▸ Task statement: Whenever the word "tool" appears in a line of the data below, copy that line.

Records drawn from a dataset:
-- Opening Marker --

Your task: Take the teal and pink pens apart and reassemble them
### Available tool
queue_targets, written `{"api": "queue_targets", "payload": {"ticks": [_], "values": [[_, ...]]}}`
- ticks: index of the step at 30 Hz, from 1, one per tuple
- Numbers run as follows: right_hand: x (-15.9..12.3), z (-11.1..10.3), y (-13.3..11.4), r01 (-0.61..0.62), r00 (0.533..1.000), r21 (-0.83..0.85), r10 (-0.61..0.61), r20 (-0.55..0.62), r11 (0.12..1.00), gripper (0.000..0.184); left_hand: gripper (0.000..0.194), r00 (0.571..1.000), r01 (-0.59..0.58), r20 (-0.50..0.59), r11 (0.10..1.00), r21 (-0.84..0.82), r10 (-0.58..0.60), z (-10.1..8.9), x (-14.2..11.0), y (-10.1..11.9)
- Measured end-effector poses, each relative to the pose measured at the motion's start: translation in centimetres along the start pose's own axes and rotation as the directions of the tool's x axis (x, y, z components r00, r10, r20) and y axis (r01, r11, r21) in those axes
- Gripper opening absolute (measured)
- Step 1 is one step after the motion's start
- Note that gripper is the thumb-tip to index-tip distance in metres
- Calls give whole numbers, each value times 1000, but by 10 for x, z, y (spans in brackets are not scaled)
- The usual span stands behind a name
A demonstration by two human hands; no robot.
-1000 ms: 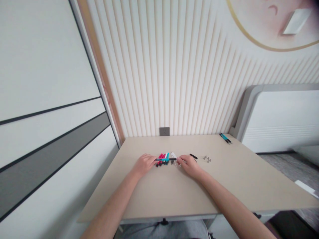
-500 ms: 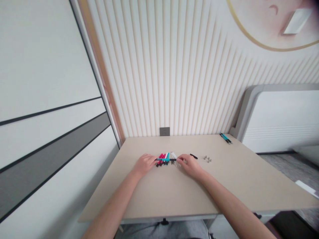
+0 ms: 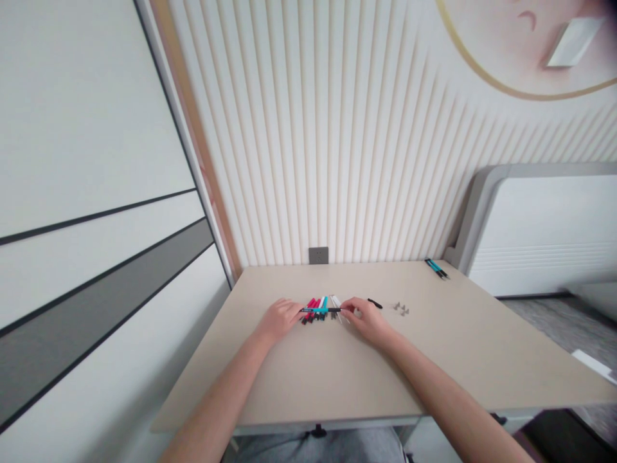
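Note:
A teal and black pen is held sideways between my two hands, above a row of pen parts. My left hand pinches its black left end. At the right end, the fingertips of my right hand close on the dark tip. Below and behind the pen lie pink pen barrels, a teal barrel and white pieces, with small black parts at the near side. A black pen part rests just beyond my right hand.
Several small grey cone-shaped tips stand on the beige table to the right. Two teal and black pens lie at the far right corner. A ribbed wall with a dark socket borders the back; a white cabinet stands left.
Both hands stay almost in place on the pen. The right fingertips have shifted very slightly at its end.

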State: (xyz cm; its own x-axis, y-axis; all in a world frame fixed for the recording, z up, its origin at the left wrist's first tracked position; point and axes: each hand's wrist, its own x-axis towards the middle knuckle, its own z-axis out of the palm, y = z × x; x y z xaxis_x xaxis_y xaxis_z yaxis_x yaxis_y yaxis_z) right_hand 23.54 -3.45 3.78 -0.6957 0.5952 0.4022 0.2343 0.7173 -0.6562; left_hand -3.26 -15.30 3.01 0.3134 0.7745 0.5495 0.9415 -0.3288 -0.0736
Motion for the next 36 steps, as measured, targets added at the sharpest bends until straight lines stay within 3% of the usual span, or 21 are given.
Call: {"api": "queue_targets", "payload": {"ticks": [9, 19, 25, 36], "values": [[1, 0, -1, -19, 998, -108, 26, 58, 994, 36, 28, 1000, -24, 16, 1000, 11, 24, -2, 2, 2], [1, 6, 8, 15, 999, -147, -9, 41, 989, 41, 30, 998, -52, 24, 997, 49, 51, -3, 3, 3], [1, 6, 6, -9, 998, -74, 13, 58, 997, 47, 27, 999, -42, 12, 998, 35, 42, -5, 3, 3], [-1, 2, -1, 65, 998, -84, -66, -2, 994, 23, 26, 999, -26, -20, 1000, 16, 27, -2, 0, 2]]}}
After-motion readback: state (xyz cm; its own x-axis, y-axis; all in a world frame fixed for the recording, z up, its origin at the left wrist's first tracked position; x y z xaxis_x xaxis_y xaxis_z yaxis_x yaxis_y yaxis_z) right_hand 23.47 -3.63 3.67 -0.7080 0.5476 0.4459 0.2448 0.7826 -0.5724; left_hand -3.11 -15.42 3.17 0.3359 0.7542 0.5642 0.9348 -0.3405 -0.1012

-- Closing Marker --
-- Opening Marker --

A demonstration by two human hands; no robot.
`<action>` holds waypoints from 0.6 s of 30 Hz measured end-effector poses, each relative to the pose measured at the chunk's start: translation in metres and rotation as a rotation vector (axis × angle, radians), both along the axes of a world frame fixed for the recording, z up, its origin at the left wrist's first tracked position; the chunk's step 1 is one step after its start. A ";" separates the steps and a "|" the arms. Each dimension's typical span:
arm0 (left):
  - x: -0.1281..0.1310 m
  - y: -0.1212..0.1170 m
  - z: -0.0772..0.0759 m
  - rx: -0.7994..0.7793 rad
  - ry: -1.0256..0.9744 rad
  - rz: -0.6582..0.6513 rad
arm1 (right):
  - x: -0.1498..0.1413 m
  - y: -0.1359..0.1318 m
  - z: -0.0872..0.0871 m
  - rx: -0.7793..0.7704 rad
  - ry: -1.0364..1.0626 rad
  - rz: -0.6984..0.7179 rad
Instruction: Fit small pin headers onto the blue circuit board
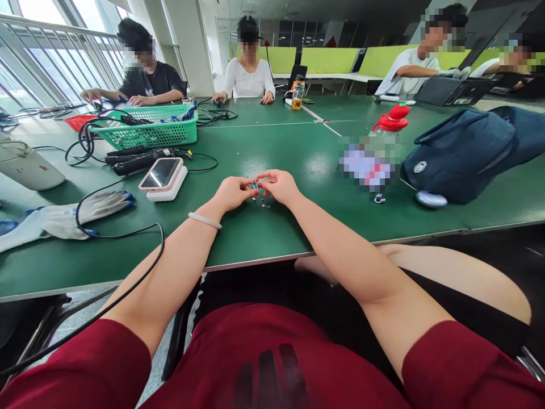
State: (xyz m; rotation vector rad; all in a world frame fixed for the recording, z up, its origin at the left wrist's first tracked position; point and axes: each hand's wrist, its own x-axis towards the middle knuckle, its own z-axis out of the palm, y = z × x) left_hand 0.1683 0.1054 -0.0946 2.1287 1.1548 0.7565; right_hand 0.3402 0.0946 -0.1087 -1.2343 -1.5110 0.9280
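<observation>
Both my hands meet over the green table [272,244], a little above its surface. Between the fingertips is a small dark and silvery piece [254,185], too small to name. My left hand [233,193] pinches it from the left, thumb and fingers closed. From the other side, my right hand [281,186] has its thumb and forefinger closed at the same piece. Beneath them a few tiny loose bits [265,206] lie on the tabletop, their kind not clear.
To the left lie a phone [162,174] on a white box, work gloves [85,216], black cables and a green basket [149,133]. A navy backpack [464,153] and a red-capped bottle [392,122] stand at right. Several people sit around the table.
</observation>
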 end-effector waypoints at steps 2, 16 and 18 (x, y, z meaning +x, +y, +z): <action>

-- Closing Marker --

▸ Answer section:
### Available tool
- Measured end-effector poses, each relative to the pose measured at the motion's start: translation in centimetres along the start pose's own axes and rotation as the directions of the tool's x axis (x, y, z components r00, r10, r20) and y axis (r01, r11, r21) in those axes

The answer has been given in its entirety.